# Notebook: CSLS Alignment (Attempt 4)

## Goal
In Attempt 3, we used **Procrustes Analysis** to align the spaces and **Nearest Neighbors (NN)** to translate.
However, NN suffers from the **Hubness Problem**: some words (like "the", "is") appear as neighbors to *everything* just because they are in a dense part of the vector space.

**CSLS (Cross-Domain Similarity Local Scaling)** fixes this. It penalizes words that are "hubs".
Instead of just asking "Are you close to me?", it asks "Are you close to me AND not close to everyone else?"

## Steps
1.  Load the pre-trained models from V3.
2.  Calculate the Procrustes Rotation Matrix $R$ (same as V3).
3.  Implement the **CSLS** metric.
4.  Compare CSLS vs.

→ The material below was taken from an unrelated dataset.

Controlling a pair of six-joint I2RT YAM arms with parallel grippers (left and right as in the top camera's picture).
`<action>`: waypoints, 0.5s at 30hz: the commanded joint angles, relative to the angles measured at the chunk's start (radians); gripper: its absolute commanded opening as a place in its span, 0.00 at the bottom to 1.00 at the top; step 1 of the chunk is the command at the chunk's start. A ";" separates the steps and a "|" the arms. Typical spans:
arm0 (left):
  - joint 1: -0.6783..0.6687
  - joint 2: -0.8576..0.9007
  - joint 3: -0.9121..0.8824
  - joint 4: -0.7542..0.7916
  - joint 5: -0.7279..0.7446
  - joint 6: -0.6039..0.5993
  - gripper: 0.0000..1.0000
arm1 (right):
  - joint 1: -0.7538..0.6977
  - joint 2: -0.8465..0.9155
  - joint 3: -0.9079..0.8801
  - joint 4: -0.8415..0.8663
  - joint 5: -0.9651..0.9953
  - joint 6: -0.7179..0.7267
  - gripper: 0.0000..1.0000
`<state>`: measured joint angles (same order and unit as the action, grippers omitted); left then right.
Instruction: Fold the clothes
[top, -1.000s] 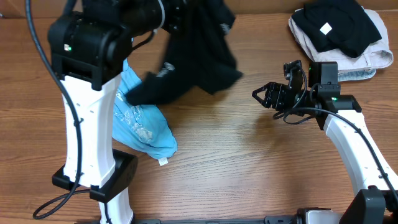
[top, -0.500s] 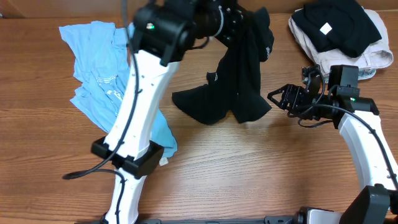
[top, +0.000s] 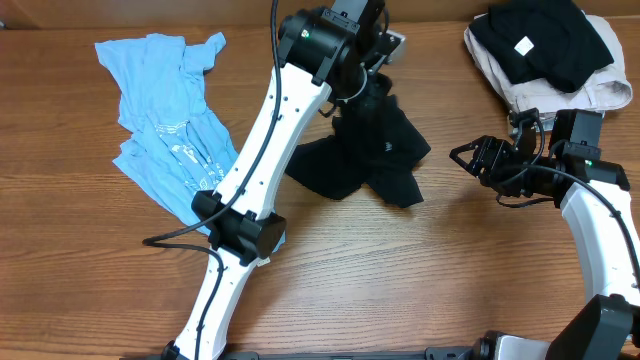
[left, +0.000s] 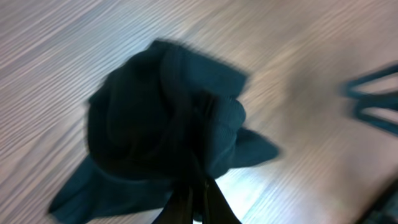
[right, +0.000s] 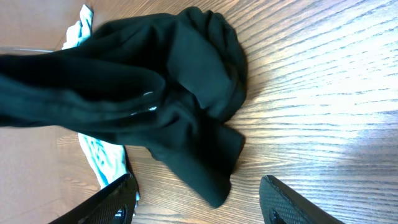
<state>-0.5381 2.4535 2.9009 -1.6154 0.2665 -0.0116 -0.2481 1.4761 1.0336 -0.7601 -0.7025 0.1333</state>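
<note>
A black garment (top: 365, 160) hangs crumpled from my left gripper (top: 372, 78), its lower part resting on the table centre. In the left wrist view the black garment (left: 161, 130) fills the frame and my left gripper (left: 198, 202) is shut on its fabric. My right gripper (top: 470, 160) is open and empty, to the right of the garment and apart from it. In the right wrist view the black garment (right: 180, 93) lies ahead of the open fingers of my right gripper (right: 199, 199). A light blue shirt (top: 165, 130) lies spread at the left.
A pile of folded clothes (top: 545, 50), black on beige, sits at the back right corner. The left arm's white links (top: 255, 170) stretch diagonally across the table from the front left base. Part of the blue shirt (right: 102, 155) shows in the right wrist view.
My left gripper carried the black garment from the left to the centre and lowered it onto the table, uncovering the blue shirt. My right gripper drew back to the right.
</note>
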 joint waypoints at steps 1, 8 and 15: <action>0.060 -0.004 0.012 -0.008 -0.171 -0.026 0.04 | -0.003 -0.022 0.023 0.002 -0.006 -0.011 0.67; 0.166 -0.003 0.004 -0.021 -0.273 -0.053 1.00 | -0.003 -0.022 0.023 0.006 -0.006 -0.011 0.70; 0.266 -0.004 -0.141 -0.074 -0.098 -0.116 1.00 | -0.003 -0.022 0.023 0.005 -0.006 -0.011 0.72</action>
<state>-0.2958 2.4619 2.8388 -1.6840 0.0719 -0.0883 -0.2481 1.4761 1.0336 -0.7593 -0.7025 0.1303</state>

Standard NN accuracy.

In [1]:
import os
import pickle
import numpy as np
from gensim.models import FastText, Word2Vec
from sklearn.model_selection import train_test_split
from tqdm import tqdm

# Configuration
DATA_DIR = "data"
MODELS_DIR = "models"
ANCHOR_FILE = os.path.join(DATA_DIR, "anchors.pkl")
HIEROGLYPHIC_MODEL_FILE = os.path.join(MODELS_DIR, "hieroglyphic_fasttext.model")
ENGLISH_MODEL_FILE = os.path.join(MODELS_DIR, "english_word2vec.model")

print("Loading models...")
hier_model = FastText.load(HIEROGLYPHIC_MODEL_FILE)
eng_model = Word2Vec.load(ENGLISH_MODEL_FILE)

print("Loading anchors...")
with open(ANCHOR_FILE, 'rb') as f:
    anchors = pickle.load(f)
    
print(f"Loaded {len(anchors)} anchors.")

Loading models...


Loading anchors...
Loaded 1362 anchors.


## 1. Re-Calculate Rotation (Procrustes)
We need to re-do the alignment step to get our rotation matrix $R$.

In [2]:
# Prepare matrices
valid_anchors = []
X_list = []
Y_list = []

for anchor in anchors:
    h_word = anchor['hieroglyphic']
    e_word = anchor['english']
    if e_word in eng_model.wv:
        valid_anchors.append((h_word, e_word))
        X_list.append(hier_model.wv[h_word])
        Y_list.append(eng_model.wv[e_word])

X = np.array(X_list)
Y = np.array(Y_list)

# Split
X_train, X_test, Y_train, Y_test, anchors_train, anchors_test = train_test_split(
    X, Y, valid_anchors, test_size=0.2, random_state=42
)

# SVD for Rotation
U, S, Vt = np.linalg.svd(Y_train.T @ X_train)
R = U @ Vt

print("Rotation matrix R calculated.")

Rotation matrix R calculated.


## 2. Implement CSLS

CSLS is defined as:
$$ CSLS(x, y) = 2 \cos(x, y) - r_T(x) - r_S(y) $$
Where $r_T(x)$ is the average similarity of $x$ to its $k$ nearest neighbors in the target space.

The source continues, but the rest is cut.